Manipulate output did not get properly added

POSTED BY: Erik Mahieu
Posted 10 years ago

Since there is a parameter (It is not very clear what this parameter is but, I presume, like David, it is the initial condition y[x,0] (let it be alpha): In this case, ParametricNDSolve is a good choice

In[236]:= Clear[\[Alpha], sol, y]
a = 100; T = 60000; L = \[Pi];
sol = ParametricNDSolve[{I \!\(
\*SubscriptBox[\(\[PartialD]\), \(t\)]\(y[x, t]\)\) + .0004 \!\(
\*SubscriptBox[\(\[PartialD]\), \(x, x\)]\(y[x, t]\)\) == 0, 
    y[-a, t] == y[a, t], 
    y[x, 0] == 
     Piecewise[{{0, x < -(L/2)}, {0, 
        x > L/2}, {Sqrt[2/L] \[Alpha] Cos[x], -(L/2) <= x <= L/2}}]}, 
   y, {x, -a, a}, {t, 0, T}, {\[Alpha]}];
y /. sol
y[.1] /. sol
%[0., 0.5]

Out[239]= ParametricFunction[ <> ]

Out[240]= InterpolatingFunction[{{\[Ellipsis], -100., 
   100., \[Ellipsis]}, {0., 60000.}}, <>]

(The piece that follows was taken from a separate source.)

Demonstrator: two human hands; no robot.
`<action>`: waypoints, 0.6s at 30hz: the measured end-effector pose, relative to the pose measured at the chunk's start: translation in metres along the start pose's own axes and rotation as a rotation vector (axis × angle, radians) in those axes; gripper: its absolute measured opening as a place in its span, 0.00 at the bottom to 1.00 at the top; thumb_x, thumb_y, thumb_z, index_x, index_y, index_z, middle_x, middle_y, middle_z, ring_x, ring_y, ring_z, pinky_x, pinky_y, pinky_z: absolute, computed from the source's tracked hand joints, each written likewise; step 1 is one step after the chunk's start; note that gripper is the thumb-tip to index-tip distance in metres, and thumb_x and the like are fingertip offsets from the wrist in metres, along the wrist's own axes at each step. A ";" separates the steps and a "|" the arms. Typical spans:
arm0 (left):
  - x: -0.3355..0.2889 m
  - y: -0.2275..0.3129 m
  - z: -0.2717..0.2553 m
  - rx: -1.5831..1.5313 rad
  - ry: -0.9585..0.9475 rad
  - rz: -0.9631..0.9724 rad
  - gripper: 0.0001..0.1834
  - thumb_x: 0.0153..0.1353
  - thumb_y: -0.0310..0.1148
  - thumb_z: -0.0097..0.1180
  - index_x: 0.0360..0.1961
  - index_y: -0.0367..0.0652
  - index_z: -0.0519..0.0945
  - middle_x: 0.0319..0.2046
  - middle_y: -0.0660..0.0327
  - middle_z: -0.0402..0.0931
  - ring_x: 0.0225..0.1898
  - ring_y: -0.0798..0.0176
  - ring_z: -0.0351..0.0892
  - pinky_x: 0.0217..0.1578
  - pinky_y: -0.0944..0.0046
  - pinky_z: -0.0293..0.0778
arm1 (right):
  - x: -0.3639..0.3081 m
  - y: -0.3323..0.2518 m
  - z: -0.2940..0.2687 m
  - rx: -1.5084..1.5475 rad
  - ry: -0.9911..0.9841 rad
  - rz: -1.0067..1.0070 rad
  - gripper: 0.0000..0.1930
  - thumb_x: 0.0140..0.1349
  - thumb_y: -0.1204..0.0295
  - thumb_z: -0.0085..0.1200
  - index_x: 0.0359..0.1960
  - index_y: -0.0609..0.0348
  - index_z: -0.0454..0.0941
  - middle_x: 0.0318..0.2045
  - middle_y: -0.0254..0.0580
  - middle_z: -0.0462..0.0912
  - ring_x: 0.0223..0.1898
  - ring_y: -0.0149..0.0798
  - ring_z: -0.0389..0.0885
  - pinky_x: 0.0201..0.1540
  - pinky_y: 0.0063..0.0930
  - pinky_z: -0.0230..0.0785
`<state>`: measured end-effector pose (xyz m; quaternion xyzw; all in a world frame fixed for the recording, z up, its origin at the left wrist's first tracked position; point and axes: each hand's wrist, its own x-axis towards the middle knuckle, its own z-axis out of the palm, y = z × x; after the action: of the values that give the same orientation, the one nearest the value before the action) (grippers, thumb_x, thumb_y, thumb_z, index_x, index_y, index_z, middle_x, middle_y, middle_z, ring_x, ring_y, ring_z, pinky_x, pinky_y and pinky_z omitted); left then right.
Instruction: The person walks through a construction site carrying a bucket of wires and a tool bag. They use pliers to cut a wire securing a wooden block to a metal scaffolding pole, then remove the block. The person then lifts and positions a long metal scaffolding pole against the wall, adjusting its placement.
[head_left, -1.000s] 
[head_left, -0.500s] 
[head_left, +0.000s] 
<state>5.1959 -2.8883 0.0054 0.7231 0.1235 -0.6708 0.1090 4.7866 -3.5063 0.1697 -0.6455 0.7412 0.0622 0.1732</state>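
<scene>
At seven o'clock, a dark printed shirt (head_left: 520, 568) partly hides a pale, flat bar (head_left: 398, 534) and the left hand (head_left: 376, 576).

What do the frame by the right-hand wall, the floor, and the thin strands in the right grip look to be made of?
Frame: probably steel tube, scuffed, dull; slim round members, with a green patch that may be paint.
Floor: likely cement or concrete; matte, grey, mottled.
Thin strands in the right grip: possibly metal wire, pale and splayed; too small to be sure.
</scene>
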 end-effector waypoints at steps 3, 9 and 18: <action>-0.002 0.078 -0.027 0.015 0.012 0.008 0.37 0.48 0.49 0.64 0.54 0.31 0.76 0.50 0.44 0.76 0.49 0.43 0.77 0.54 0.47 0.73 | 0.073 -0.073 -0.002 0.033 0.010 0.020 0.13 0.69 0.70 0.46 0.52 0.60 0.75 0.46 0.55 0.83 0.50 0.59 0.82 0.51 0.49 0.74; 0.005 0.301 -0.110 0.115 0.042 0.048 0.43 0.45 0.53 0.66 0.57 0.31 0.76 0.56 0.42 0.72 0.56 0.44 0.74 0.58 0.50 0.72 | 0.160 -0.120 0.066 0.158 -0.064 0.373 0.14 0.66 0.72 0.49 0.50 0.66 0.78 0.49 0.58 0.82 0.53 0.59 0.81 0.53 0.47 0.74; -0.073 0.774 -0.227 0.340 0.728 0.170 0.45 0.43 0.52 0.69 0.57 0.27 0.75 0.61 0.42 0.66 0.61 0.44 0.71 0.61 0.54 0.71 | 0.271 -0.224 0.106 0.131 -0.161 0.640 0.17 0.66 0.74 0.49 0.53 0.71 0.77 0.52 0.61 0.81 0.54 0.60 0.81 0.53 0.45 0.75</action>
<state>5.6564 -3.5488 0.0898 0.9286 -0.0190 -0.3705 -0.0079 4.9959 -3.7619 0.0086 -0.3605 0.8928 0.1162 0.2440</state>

Out[241]= 0.0797883 - 5.73532*10^-7 I

and the Plot3D is really affected by the value of alpha as can be seen with a Manipulate:

Manipulate[
 Quiet@Plot3D[
   Evaluate[Abs[y[\[Alpha]][x, t]] /. sol], {x, -100, 100}, {t, -3.5, 
    3.5}, 
    PlotRange -> All, PlotPoints -> 50], {{\[Alpha], 1.57}, -5, 
  10, .01, Appearance -> "Labeled"}, SynchronousUpdating -> False]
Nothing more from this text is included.